Amazon Bedrock AgentCore Runtime connector
With the Amazon Bedrock AgentCore Runtime outbound connector, you can invoke external agents deployed on Amazon Bedrock AgentCore Runtime from your BPMN process.
Use this connector to delegate complex reasoning tasks to specialized AI agents hosted on AWS, such as fraud detection, risk analysis, or document processing agents built with frameworks like Strands, LangGraph, or CrewAI.
Prerequisites
To use the Amazon Bedrock AgentCore Runtime connector, you need the following:
- An AWS account with an access key and secret key, or a configured default credentials chain.
- An agent deployed to AgentCore Runtime in an
ACTIVEstate. - IAM permissions to execute the
InvokeAgentRuntimeaction on the agent's ARN.
Learn more about AgentCore Runtime in the official documentation.
Use Camunda secrets to store credentials and avoid exposing sensitive information directly from the process. Refer to managing secrets to learn more.
Create an Amazon Bedrock AgentCore Runtime connector task
You can apply a connector to a task or event via the append menu. For example:
- From the canvas: Select an element and click the Change element icon to change an existing element, or use the append feature to add a new element to the diagram.
- From the properties panel: Navigate to the Template section and click Select.
- From the side palette: Click the Create element icon.

After you have applied a connector to your element, follow the configuration steps or see using connectors to learn more.
Authentication
To authenticate, choose one of the methods from the Authentication dropdown. The supported options are:
- Use Credentials if you have a valid pair of access and secret keys provided by your AWS account administrator.
This option is applicable for both SaaS and Self-Managed users.
- Use Default Credentials Chain if your system is configured as an implicit authentication mechanism, such as role-based authentication, credentials supplied via environment variables, or files on target host. This approach uses the Default Credential Provider Chain to resolve required credentials.
This option is applicable only for Self-Managed or hybrid distributions.
For more information on authentication and security in Amazon Bedrock, see Amazon Bedrock security and privacy.
Configuration
In the Region field, enter the AWS region where your AgentCore Runtime agent is deployed. For example, us-east-1.
Action
The Amazon Bedrock AgentCore Runtime connector supports the following action.
Invoke agent runtime
Parameters
| Parameter | Required | Description |
|---|---|---|
| Agent Runtime ARN | Yes | The ARN of the deployed AgentCore Runtime agent. You can find it in the AgentCore console or in the output of agentcore deploy. |
| Prompt | Yes | The message or task to send to the agent. Supports FEEL expressions. |
| Session ID | No | An optional session ID for multi-turn conversations. When provided, the agent retains context from previous interactions within the same session. |
Response
The connector returns the following fields:
| Field | Description |
|---|---|
response | The agent's response text or payload. |
sessionId | The runtime session ID. Use this value in subsequent calls to continue the conversation. |
statusCode | The HTTP status code of the response. |
Output mapping
- Use Result Variable to store the response in a process variable. For example,
agentResult. - Use Result Expression to map specific fields from the response into process variables.
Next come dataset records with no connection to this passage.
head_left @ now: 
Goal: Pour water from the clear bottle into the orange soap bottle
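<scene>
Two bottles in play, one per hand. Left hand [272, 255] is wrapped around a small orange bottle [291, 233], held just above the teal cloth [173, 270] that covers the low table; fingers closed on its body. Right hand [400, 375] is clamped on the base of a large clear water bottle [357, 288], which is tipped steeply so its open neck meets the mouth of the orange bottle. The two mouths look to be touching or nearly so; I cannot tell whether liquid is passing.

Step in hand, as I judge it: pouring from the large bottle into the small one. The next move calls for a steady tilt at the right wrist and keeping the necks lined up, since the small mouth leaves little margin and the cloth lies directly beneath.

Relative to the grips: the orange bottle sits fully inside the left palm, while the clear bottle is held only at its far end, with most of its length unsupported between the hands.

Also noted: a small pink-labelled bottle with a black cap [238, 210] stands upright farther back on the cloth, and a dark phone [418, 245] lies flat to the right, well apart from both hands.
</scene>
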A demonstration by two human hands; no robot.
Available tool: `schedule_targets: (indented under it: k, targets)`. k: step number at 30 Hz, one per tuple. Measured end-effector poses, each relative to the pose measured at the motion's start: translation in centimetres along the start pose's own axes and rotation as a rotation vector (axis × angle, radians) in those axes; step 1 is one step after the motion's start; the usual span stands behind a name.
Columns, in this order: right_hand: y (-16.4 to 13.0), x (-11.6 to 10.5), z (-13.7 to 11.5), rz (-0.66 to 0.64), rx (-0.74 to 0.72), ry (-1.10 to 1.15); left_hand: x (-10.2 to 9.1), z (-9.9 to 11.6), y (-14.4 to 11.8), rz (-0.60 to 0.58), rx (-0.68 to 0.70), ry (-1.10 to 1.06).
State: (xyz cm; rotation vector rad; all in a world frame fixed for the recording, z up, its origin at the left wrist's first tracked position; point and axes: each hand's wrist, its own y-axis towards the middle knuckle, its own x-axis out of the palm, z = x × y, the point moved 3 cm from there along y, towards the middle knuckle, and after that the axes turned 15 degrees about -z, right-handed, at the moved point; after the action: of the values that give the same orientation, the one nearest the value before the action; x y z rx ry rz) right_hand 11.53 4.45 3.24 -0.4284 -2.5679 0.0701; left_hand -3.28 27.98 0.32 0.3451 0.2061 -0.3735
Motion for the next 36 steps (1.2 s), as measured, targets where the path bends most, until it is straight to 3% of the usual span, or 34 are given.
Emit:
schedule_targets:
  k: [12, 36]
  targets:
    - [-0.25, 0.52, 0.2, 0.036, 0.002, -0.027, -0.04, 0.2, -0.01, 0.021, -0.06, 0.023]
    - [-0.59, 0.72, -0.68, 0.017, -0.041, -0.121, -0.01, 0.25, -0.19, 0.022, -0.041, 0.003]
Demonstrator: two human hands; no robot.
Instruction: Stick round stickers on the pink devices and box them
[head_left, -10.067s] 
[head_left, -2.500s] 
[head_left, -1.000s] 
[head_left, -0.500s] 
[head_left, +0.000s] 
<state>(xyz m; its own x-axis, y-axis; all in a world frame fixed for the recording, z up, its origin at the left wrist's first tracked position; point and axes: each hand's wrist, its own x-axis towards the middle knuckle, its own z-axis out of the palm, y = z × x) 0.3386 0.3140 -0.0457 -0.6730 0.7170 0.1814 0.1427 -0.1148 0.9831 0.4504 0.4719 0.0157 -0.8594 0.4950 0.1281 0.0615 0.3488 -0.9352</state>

For example, to extract the agent's response:
= {
answer: response,
session: sessionId
}
Example: Invoke a fraud detection agent
Configuration:
- Agent Runtime ARN:
arn:aws:bedrock-agentcore:us-east-1:123456789012:runtime/fraud_agent-1GRoTlCtHi - Prompt:
Claim: Customer reports stolen vehicle worth $45,000. Filed 2 days after policy activation. No police report.
Response:
{
"response": "{\"result\": {\"role\": \"assistant\", \"content\": [{\"text\": \"{\\\"riskScore\\\": 85, \\\"riskLevel\\\": \\\"HIGH\\\", \\\"flags\\\": [\\\"Policy activated only 2 days before claim\\\", \\\"No police report filed\\\", \\\"High-value claim\\\"], \\\"recommendation\\\": \\\"REJECT\\\"}\"}]}}",
"sessionId": "76f079e6-f30b-4416-9fbc-5d09d2ad31de",
"statusCode": 200
}
Multi-turn conversations
To maintain context across multiple interactions with the same agent, pass the sessionId from the previous response into the Session ID field of the next call. This allows the agent to remember prior messages and maintain state.
When using the connector as a tool in an AI Agent Sub-process, use the fromAi() function for the Prompt field to let the orchestrating agent compose the message dynamically based on the user's request.